With financial help from Mitsubishi, Noguchi merged his two companies into Nihon Chisso Hiryo (lit. "Japan Nitrogenous Fertilizer") in 1908. The name was frequently abbreviated to "Nichitsu". Then, with his collaborator, Fujiyama Tsuneichi, he developed a 'continuous method' of production to replace the 'alternate method' of Frank-Caro's technology. He also produced ammonium sulphate out of the calcium cyanamide, because it was safer and better known. In 1914, he formed "Hiroshima Electric", the forerunner of Chugoku Electric Power to develop the hydroelectric power potential of the Chugoku region of Japan.

In 1921 Noguchi bought a new technology for synthetic ammonia from an Italian, Luigi Casale. It was still at the stage of a tiny pilot plant when he purchased the license. Again, by their own effort, Nichitsu succeeded in developing a commercially viable plant and selling ammonium sulphate cheaper than the rivals could, thereby dominating the market. Nichitsu also diversified into the production of synthetic fiber and dynamite.
In 1922 the German rayon manufacturer Vereinigte Glanzstoff-Fabriken (VGF) invested in a new Japanese firm in partnership with Noguchi and Asahi Chemicals. The technology was licensed under conditions that prevented competition in VGF's home market, and ensured that VGF would receive the rights to any technical advances made in Japan.

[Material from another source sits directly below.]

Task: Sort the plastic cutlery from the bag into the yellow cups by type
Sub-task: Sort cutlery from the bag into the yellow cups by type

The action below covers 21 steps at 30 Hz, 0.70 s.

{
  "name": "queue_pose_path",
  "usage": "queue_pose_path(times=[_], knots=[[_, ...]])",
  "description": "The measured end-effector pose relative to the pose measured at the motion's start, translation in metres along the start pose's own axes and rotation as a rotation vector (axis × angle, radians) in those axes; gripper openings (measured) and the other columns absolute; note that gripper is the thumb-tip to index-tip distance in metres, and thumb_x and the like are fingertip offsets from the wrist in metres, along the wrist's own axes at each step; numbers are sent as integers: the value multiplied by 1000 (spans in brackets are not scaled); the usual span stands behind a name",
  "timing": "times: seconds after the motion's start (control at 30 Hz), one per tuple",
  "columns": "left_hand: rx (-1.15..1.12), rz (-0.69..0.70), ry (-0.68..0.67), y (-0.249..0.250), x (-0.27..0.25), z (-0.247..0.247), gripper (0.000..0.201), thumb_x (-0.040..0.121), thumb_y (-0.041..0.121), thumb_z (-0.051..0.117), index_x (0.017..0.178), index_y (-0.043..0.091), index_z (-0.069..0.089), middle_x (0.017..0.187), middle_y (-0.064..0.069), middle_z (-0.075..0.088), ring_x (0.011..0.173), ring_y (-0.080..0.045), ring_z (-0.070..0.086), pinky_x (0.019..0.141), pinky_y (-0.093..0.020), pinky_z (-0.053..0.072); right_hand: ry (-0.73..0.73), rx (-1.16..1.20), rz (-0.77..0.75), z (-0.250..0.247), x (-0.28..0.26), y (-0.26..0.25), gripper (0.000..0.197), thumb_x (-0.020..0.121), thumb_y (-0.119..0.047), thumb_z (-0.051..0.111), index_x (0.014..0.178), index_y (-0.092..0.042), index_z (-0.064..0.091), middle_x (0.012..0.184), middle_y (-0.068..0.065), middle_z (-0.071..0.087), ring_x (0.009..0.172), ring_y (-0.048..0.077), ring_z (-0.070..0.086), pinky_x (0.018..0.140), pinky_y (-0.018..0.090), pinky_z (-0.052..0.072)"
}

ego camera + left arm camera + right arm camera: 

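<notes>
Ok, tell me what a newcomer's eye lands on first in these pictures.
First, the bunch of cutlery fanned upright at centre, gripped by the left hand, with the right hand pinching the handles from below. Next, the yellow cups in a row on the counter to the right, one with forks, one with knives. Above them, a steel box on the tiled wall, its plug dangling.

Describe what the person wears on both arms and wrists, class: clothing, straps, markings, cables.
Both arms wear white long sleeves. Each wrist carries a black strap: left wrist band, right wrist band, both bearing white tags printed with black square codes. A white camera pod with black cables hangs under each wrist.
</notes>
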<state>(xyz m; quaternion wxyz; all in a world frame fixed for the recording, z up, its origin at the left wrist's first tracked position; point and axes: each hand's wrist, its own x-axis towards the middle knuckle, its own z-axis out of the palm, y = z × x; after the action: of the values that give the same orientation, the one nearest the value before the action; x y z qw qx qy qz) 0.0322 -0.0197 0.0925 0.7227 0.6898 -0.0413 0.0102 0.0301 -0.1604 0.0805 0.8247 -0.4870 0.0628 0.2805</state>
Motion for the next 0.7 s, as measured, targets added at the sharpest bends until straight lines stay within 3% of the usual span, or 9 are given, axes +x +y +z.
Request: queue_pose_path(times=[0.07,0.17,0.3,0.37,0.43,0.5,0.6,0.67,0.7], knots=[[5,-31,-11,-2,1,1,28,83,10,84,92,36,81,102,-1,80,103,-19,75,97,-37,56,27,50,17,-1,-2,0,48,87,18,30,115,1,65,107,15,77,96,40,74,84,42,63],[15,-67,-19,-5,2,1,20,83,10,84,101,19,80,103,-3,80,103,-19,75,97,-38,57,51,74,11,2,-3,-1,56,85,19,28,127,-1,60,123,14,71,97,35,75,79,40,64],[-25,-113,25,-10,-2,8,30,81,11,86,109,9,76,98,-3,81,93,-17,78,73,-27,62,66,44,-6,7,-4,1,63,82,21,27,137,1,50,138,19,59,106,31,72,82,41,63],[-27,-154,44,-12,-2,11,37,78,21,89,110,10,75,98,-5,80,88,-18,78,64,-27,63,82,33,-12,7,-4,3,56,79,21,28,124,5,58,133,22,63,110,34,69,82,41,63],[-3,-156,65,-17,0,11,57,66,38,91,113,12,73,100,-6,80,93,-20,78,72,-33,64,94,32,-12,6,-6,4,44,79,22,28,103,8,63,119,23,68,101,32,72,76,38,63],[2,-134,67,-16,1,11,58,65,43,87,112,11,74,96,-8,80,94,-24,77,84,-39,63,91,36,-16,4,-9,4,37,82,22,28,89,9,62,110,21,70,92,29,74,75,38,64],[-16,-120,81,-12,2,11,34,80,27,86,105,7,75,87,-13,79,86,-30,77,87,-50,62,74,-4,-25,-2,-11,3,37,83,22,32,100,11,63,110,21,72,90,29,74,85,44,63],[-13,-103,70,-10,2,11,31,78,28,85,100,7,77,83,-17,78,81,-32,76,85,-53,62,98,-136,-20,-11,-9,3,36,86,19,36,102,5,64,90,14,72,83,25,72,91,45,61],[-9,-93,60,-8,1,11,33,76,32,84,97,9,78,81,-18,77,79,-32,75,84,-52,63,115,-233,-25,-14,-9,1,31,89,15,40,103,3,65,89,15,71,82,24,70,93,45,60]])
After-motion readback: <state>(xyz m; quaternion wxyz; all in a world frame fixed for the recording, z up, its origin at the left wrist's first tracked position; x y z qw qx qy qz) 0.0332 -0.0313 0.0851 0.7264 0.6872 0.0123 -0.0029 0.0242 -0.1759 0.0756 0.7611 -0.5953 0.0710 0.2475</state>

In 1926, with the collaboration of the Imperial Japanese Army, Noguchi established "Chosen Electric Power" and "Chosen Chisso Hiryo". The former developed Pujon and Chagjin branches of the Yalu River in northern Korea with a number of huge hydraulic power plants, which supplied a number of huge electrochemical plants, producing a diverse range of products, from fertilizer and explosives to soda and metals.

Noguchi suffered from an intracranial hemorrhage while at Seoul in 1940, and began to withdraw from active involvement in his conglomerate, which by 1941 had invested 659 million Yen, 66 percent of the fixed capital in the Nichitsu Group, in Korea. Within Korea, 34 percent of all the industrial production in 1939 was made by the Nichisu group. In 1941, Noguchi donated his personal fortune to The Korean Scholarship Foundation, dedicated to building schools, funding scholarships, and raising educational standards in Korea. In 1942, he was awarded the Order of the Sacred Treasures, 1st class. He died in 1944.